А нам – начать с начала
И гибнуть каждый час,
Одной же смерти – мало
Для жившего хоть раз.

"Ты слышишь – хор скворчиный?"
"То тени правят путь…"
"А правда, что с кончиной
Все кончится?" – "Ничуть!" -

Там разомглятся бредни,
Но не уйдет печаль.
И станет предпоследней
Любая наша даль!

Посмертные закаты -
Пока еще игра!
Еще не умерла ты,
Еще не та пора…

К безбытью дреманные шляхи

Порумянилось там, у небесных обочин, -
Низачем, никому и себе же во гнев…
Почему же зрачок мой источен, источен
Тем летящим на облаке контуром древ?

Отоснились к безбытью дреманные шляхи…
Я кого-то дочел – и уже не дочту…
Тебя нет и во прахе, и нет не во прахе…
Ничего не ищу – и гляжу в темноту.

Ты устами – далеко! Устами – так близко!
Отвердевшее с горя то сердце сломи!
Помнишь, мглица по саду пласталась так низко?
Эта мгла – человек, но забытый людьми.

Нашим шепотом шепчут садовые ветки -
Отзываются тени – и стал холодней
Зацелованный рот в позабытой беседке.
Так пойдем же искать незапамятных дней!

Ты узнаешь калитку, узнаешь дорожку:
Мимо целого света пройди – и войди!
Ты наденешь то платье, ту самую брошку!
И шагнешь туда первой… А я – позади…

Слова к песне без слов

Ты сама себе, жизнь, да пребудешь обнова.
Вместе с тучей зажгись, где алеются зори.
Ну а я – вспоминатель всего небылого -
Тебе близок бываю во сне или в горе…

Дола не было там – но в долу была смута…
И хоть не было фей – а шепталось о фее…
В облаках фиолет, но не въяве – а будто…
Сон косится на света пустые развей.

В пастях ночи пусть тело пугается тела.
Пусть найдется лазурь, чтоб судьбу остранить им.
А в саду моем торопко зашелестело -
Словно кто-то внезапно расстался с безбытьем.

Помню девушку я, как вздыхала глубоко,
И ответную ласку с лукавым ужимом.
И ничем не взяла, кроме смеха и рока, -
Но само это нищенство было любимым.

Знаю, как закладбищелось это обличье -
Но с матерчатой розой пошла в замогилье…
Этот свет, эти розы пытаюсь постичь я -
И себя в этом свете – и гробы – и крылья.

Знаю блеск золотой, что приснился лазори…
А бредовые сны – это людям оглодки.
Гаснул некогда вечер – и в золото зори
Я на лодке поплыл – и остался без лодки.

До небес докровились пустые полоски,
И безлюдьем становятся мерклые тучи.
Что же делать – и мне – и пруду – и березке -
С этой вечностью бурой, заразно-гнетучей?

Или тайну я в трепетах наших разранил,
Если ласками тело твое красноречил?..
Мне и мир наничтожил и наглухоманил,
И ему я нагрезил и начеловечил.

А воскреснуть – мне надобен шелест тополий,
Точно тот, что носился под замершим кровом,
И мне надобно спрятанной в звездах недоли,
Чтоб ее пережить, не обмолвясь ни словом.

Что мне сделать по смерти с собою и светом?
Золотиться слезой твоей? Прянуть полетом?
Мрак шагает по саду с беспомощным цветом -
Мы же были во мраке – и будем еще там!

"Я и здесь, на земле, и я в мире далеком…"

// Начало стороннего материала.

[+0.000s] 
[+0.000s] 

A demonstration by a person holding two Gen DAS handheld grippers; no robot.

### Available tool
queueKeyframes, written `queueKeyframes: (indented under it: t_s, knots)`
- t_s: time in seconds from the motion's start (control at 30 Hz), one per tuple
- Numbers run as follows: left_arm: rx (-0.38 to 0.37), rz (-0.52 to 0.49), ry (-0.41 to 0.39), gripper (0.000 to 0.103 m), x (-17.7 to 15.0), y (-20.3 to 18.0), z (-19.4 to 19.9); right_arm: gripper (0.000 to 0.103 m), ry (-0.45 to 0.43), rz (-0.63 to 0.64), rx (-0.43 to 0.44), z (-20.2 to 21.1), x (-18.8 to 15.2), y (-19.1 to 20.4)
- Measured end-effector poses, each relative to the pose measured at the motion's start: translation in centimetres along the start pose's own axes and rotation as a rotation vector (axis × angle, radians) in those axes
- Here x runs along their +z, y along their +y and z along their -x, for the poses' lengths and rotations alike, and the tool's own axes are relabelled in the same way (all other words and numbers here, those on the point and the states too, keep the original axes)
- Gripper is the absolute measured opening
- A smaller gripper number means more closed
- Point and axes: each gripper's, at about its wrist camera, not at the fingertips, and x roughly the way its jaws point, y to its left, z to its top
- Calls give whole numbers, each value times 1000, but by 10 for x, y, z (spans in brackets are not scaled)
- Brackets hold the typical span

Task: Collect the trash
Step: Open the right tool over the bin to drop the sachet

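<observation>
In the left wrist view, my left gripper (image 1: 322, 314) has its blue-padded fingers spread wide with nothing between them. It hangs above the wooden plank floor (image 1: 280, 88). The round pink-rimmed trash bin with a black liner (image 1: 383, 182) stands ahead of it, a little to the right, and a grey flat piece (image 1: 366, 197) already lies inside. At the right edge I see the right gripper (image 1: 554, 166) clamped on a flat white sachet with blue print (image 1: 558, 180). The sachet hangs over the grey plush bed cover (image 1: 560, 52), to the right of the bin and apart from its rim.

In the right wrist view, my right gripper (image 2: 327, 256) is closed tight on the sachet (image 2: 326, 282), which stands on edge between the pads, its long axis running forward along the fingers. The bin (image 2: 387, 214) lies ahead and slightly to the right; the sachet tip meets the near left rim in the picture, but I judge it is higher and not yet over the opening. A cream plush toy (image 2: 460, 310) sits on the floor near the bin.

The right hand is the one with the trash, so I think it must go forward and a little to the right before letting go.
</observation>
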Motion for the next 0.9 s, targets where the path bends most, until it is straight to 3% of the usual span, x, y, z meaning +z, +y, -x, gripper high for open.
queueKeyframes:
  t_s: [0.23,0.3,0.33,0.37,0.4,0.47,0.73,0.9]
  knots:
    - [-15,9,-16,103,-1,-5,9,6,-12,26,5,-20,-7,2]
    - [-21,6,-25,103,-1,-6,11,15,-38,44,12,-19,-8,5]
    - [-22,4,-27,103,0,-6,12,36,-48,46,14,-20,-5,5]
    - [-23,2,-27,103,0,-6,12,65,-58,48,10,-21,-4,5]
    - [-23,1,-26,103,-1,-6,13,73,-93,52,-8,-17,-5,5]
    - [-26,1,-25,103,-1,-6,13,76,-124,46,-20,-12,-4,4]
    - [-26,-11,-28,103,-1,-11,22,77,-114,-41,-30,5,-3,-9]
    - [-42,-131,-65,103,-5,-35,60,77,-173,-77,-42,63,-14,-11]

Я и здесь, на земле, и я в мире далеком,
Где я в небо вместился одним только боком.
Где мне дышится в воздухе песня и дрема,
Но задремное счастье мне тоже – знакомо.
И к себе самому я иду отовсюду;
Где-то шаг тороплю, где-то дольше побуду;
И, подобный моленью под небом осенним,
Не свершиться хочу, а остаться – моленьем.

Ранним утром

Когда в утреннем солнце блестит мостовая,
Вся распахнута настежь к небесным просторам,
Я гляжу на деревья, их не узнавая, -
Так безмерятся ввысь, так надышаны – бором.

Словно шелесту листьев впервые открыто,
Небывалое что-то является в кроне,
И я будто подглядчик их тайного быта
В неизведанном свете, где я – посторонний.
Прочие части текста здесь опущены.